> **How to complete this task**: In the records below, find the line containing "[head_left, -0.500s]", then extract that line and all subsequent lines exactly, leaving out everything else.

+++ Records for processing

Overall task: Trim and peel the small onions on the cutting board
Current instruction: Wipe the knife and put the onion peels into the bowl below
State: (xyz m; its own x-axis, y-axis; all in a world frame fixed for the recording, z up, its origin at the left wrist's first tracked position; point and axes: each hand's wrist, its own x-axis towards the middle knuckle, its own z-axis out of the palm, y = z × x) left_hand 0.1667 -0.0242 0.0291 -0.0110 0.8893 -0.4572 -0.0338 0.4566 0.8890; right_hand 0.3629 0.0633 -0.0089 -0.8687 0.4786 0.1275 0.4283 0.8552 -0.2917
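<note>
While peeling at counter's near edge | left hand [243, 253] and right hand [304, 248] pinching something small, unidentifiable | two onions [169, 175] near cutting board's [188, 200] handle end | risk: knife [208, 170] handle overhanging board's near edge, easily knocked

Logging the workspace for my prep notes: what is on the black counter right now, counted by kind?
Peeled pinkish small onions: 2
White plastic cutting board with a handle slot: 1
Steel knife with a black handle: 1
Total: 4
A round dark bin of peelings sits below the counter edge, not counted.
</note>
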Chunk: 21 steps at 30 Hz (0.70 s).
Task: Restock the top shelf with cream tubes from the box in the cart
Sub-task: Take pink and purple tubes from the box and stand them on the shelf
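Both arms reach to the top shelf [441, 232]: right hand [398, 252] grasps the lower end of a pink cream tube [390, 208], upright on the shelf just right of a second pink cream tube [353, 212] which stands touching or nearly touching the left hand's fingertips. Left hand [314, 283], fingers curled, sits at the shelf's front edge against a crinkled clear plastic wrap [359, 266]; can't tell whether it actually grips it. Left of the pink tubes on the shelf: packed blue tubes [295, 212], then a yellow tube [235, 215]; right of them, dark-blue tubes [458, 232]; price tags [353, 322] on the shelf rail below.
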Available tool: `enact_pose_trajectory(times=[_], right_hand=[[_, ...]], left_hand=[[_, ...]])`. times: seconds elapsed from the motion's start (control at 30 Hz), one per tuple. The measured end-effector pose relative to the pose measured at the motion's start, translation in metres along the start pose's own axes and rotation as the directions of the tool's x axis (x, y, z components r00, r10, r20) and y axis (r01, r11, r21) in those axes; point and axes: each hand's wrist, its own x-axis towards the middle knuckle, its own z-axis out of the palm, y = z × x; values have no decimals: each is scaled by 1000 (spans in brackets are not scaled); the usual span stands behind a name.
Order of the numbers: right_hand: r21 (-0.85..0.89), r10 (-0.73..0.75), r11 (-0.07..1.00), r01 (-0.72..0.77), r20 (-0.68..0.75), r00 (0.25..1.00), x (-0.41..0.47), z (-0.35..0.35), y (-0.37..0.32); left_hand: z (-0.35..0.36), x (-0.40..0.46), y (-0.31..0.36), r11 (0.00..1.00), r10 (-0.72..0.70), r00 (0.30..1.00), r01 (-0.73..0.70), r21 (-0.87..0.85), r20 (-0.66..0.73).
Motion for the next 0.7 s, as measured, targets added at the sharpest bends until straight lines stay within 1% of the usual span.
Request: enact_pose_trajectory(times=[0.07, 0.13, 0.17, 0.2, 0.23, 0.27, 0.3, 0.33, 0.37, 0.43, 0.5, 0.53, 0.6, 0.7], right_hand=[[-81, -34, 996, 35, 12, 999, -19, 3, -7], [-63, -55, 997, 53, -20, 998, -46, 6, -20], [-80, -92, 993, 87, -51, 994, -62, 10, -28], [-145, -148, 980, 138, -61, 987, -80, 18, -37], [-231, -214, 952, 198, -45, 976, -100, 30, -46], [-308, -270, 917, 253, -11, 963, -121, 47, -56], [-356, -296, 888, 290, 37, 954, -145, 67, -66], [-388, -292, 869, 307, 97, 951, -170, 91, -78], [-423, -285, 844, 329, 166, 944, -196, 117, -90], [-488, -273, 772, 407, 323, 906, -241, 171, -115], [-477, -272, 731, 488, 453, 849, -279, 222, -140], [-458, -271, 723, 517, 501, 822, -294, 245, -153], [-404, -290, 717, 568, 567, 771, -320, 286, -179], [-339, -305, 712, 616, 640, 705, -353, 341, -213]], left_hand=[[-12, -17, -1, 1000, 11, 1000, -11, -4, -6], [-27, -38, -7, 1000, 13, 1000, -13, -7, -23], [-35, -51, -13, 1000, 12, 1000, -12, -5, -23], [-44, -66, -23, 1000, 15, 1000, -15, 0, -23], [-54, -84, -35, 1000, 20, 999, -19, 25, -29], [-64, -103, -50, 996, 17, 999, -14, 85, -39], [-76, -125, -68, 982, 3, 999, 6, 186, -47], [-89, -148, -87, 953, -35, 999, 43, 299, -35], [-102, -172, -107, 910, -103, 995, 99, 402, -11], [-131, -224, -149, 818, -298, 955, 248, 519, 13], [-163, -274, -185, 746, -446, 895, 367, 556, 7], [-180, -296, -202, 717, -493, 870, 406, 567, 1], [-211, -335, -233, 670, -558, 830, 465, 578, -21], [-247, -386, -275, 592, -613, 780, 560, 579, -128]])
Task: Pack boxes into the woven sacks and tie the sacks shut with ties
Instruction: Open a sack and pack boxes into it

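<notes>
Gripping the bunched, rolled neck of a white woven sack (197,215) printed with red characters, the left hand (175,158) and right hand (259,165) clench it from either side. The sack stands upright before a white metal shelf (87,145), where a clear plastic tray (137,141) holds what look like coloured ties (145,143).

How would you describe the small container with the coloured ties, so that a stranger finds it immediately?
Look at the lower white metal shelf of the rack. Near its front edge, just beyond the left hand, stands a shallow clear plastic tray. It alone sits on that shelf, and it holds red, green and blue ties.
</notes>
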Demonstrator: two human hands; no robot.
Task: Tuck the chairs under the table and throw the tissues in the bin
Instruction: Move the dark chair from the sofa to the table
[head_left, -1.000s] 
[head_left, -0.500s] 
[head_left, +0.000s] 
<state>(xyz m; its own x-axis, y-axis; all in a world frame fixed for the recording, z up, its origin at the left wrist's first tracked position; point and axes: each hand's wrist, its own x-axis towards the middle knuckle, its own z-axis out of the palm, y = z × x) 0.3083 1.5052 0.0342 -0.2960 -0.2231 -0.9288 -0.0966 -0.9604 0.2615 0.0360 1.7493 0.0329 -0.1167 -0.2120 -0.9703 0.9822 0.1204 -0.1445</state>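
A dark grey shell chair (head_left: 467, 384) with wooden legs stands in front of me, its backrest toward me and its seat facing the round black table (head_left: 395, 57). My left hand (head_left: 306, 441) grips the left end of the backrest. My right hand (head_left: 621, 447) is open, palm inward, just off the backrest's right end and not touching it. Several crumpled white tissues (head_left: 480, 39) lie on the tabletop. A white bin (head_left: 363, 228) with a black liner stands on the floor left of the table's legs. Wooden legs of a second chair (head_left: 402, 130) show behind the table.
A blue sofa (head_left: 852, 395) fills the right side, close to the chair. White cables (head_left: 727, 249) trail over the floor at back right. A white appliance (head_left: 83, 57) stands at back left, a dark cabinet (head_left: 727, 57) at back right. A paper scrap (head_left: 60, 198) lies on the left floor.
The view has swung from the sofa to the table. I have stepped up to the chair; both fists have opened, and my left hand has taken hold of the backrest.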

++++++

> **Output for this exercise**:
[head_left, -0.500s] 
[head_left, +0.000s] 
<state>(xyz m; its own x-axis, y-axis; all in a world frame fixed for the recording, z up, its origin at the left wrist's first tracked position; point and axes: each hand's wrist, its own x-axis towards the middle knuckle, its own z-axis out of the palm, y = z × x) 0.3083 1.5052 0.0342 -0.2960 -0.2231 -0.9288 -0.0966 -0.9604 0.2615 0.0360 1.7493 0.0329 -0.1167 -0.2120 -0.9703 0.9822 0.1204 -0.1445</state>
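A dark grey shell chair (head_left: 467, 384) with wooden legs stands in front of me, its backrest toward me and its seat facing the round black table (head_left: 395, 57). My left hand (head_left: 306, 441) grips the left end of the backrest. My right hand (head_left: 621, 447) is open, palm inward, just off the backrest's right end and not touching it. Several crumpled white tissues (head_left: 480, 39) lie on the tabletop. A white bin (head_left: 363, 228) with a black liner stands on the floor left of the table's legs. Wooden legs of a second chair (head_left: 402, 130) show behind the table.
A blue sofa (head_left: 852, 395) fills the right side, close to the chair. White cables (head_left: 727, 249) trail over the floor at back right. A white appliance (head_left: 83, 57) stands at back left, a dark cabinet (head_left: 727, 57) at back right. A paper scrap (head_left: 60, 198) lies on the left floor.
The view has swung from the sofa to the table. I have stepped up to the chair; both fists have opened, and my left hand has taken hold of the backrest.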

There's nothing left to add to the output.